> Action item:
Copy each line below holding "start".

> Data extract:
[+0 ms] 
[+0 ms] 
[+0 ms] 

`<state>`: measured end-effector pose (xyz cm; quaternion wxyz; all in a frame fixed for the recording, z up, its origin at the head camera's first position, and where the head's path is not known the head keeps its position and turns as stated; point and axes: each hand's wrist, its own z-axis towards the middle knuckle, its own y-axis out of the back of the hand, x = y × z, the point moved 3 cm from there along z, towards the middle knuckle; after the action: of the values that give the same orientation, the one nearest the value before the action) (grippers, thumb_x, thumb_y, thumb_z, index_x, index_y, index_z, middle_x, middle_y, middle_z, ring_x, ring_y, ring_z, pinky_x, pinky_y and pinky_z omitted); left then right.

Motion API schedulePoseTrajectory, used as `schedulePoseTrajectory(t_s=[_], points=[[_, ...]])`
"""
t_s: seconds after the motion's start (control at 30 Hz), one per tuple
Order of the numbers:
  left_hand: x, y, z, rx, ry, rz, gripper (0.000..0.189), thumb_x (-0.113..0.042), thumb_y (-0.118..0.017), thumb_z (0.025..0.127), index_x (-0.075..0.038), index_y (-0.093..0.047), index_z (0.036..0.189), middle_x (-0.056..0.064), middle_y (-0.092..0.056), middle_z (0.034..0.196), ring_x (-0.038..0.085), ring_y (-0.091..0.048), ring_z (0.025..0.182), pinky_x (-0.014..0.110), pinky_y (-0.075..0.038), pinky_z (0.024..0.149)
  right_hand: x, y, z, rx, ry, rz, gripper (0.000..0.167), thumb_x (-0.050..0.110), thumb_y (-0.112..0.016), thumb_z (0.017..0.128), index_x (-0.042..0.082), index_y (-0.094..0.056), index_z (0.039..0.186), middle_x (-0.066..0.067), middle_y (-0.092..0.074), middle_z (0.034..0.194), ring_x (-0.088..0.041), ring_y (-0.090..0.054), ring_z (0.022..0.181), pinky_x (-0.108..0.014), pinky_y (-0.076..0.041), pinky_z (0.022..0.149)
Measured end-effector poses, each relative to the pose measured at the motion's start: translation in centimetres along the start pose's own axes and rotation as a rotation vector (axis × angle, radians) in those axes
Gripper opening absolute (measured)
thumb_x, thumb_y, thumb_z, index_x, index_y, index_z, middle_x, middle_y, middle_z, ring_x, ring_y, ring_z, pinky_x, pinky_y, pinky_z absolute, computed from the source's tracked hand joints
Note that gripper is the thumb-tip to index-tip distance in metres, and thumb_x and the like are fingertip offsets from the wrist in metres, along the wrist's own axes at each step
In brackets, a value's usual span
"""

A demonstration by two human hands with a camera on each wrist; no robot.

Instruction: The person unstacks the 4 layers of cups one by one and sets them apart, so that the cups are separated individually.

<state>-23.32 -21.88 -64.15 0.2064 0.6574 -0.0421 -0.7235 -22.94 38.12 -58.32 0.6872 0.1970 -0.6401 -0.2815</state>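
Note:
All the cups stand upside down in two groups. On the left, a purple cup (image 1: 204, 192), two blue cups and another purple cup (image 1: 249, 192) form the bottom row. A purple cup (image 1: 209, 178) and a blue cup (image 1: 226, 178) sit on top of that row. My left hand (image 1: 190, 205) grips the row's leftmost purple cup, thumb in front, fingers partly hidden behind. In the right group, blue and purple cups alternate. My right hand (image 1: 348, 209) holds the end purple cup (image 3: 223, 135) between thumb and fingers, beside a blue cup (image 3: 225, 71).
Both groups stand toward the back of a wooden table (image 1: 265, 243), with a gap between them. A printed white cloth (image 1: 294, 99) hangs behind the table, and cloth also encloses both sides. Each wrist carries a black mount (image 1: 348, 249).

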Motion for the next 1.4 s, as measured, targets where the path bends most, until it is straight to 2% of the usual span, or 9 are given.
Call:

> Result of the task:
t_s: seconds after the motion's start (control at 30 Hz), one per tuple
Measured end-effector poses, each relative to the pose measured at the motion's start: translation in centimetres along the start pose's own axes and rotation as a rotation vector (axis × angle, radians) in those axes

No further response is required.